EXERCISE DIRECTIONS
When you have gone through the entries below, state how many lines include the word "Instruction" and write nothing else.

MATERIALS PROVIDED
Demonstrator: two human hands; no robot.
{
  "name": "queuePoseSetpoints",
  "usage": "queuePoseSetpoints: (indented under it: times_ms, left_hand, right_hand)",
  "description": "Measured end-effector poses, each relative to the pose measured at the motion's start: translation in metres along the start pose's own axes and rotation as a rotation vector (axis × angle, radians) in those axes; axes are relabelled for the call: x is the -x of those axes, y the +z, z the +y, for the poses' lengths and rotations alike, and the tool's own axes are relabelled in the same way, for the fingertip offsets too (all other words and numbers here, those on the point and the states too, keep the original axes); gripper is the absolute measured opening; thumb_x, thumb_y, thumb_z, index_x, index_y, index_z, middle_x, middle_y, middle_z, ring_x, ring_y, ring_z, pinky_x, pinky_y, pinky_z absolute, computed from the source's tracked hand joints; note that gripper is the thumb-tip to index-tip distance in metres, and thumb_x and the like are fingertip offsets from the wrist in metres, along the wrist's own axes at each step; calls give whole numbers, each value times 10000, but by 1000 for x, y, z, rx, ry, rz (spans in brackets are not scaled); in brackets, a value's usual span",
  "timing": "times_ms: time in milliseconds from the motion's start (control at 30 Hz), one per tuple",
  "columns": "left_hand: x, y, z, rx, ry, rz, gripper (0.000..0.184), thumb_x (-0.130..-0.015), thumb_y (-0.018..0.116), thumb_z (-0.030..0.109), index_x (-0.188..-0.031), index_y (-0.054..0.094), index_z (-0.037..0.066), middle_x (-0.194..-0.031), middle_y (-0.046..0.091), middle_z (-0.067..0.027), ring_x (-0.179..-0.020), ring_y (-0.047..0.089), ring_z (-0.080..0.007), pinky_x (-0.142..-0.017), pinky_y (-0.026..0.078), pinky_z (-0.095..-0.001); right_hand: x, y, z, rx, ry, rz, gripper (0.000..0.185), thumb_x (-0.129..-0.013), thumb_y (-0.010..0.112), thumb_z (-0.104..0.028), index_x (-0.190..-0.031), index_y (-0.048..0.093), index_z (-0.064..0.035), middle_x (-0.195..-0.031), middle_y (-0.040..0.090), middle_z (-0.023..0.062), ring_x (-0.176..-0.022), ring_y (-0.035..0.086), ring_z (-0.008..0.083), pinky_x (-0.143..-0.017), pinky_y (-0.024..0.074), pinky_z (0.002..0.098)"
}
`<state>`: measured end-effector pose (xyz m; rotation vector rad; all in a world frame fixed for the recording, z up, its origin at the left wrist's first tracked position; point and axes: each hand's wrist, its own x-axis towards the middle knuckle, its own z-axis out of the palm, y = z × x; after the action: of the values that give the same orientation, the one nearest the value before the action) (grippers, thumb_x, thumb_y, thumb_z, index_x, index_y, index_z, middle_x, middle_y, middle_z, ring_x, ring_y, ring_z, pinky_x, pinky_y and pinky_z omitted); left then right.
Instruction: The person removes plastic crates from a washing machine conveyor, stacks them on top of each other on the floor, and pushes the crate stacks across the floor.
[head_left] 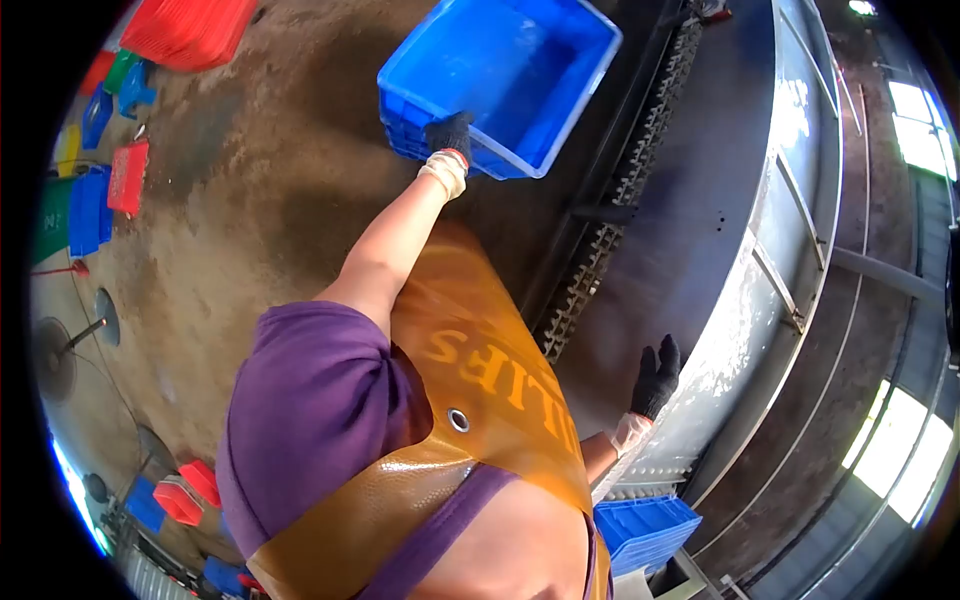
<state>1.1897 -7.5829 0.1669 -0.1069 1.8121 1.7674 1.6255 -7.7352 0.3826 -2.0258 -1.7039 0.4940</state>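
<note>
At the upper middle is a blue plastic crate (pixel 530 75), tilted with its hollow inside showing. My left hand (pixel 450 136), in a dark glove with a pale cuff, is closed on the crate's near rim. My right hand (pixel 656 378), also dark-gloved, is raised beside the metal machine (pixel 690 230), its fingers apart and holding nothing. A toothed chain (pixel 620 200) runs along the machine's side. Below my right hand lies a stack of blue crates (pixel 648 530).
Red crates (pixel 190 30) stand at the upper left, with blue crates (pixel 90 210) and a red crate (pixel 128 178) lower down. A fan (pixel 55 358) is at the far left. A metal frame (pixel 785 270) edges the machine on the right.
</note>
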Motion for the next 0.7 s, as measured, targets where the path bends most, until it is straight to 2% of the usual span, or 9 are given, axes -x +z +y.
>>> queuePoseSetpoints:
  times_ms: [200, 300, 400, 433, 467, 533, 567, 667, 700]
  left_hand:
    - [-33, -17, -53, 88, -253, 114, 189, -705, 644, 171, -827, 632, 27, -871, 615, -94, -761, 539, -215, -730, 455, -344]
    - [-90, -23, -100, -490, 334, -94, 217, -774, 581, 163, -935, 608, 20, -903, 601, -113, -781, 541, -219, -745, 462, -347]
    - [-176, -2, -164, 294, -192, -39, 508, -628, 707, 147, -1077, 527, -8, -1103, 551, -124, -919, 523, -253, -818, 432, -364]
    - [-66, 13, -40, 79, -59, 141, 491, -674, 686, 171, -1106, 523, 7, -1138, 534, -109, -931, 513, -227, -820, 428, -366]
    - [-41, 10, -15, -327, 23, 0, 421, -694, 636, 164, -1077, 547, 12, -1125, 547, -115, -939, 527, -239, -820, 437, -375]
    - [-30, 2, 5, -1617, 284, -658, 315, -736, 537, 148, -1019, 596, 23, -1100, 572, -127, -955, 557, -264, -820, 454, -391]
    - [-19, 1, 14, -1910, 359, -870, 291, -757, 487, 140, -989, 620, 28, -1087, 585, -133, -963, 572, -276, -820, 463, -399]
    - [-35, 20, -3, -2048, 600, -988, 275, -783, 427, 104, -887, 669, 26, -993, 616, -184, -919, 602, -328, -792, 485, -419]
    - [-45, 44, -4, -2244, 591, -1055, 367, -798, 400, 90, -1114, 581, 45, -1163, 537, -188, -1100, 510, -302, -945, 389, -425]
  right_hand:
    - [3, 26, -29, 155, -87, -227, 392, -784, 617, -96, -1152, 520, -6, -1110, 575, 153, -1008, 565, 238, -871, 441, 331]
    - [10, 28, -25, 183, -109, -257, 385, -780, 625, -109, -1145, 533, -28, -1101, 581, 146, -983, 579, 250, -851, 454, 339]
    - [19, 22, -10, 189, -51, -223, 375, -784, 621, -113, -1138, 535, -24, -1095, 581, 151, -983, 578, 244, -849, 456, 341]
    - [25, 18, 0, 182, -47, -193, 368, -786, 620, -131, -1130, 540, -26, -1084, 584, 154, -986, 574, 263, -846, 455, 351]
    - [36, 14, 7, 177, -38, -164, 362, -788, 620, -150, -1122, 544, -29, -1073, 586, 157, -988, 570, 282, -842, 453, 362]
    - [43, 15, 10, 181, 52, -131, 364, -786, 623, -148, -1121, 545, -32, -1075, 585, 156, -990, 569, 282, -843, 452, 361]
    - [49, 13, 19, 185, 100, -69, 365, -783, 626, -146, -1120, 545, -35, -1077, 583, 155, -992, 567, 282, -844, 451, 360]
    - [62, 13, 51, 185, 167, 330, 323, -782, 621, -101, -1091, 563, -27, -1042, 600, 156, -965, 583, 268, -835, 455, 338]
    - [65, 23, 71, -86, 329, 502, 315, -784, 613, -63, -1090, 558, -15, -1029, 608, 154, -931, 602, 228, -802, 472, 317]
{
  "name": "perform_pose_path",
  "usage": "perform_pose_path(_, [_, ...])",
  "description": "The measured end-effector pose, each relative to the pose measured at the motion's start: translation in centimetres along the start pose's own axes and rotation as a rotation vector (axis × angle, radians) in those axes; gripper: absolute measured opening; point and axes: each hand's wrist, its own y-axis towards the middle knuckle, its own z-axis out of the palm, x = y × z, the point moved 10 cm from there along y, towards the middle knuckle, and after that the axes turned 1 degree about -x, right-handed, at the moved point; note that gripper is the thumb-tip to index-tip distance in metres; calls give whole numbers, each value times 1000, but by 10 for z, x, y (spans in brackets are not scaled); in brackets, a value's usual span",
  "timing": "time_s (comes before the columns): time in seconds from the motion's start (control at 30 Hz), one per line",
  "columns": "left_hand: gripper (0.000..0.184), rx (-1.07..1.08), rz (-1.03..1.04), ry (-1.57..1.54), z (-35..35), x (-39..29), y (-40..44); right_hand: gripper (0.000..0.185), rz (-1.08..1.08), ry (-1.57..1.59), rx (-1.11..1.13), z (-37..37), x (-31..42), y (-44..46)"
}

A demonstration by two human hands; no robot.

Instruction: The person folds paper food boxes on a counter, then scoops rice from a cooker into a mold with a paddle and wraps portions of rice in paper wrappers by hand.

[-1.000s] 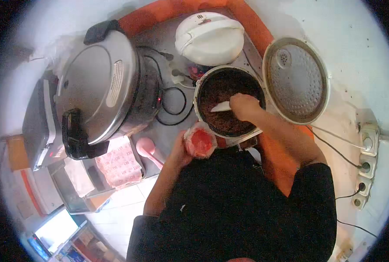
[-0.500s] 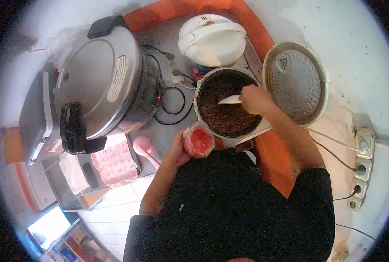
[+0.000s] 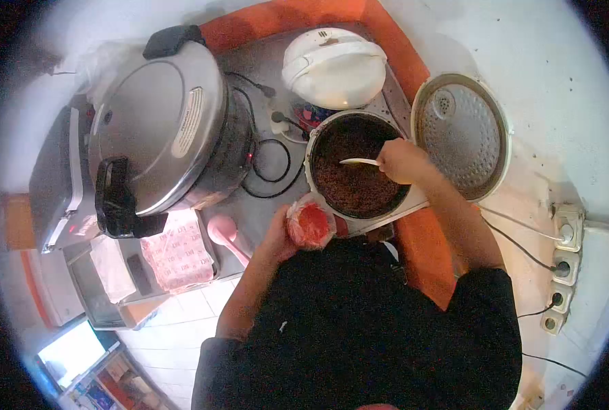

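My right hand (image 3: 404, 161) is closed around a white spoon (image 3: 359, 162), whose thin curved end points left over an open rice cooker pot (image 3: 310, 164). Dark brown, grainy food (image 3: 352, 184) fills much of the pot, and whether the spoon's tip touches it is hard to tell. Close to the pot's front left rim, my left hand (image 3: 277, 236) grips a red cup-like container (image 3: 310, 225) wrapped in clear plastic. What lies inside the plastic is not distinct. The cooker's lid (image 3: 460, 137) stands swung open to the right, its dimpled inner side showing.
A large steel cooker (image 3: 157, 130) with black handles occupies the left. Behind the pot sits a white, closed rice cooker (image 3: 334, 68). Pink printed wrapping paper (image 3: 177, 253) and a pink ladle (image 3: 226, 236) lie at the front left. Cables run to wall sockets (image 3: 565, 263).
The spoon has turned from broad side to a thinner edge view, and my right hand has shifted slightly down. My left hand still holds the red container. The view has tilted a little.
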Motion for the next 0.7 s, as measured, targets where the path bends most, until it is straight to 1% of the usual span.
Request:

EXERCISE RESPONSE
2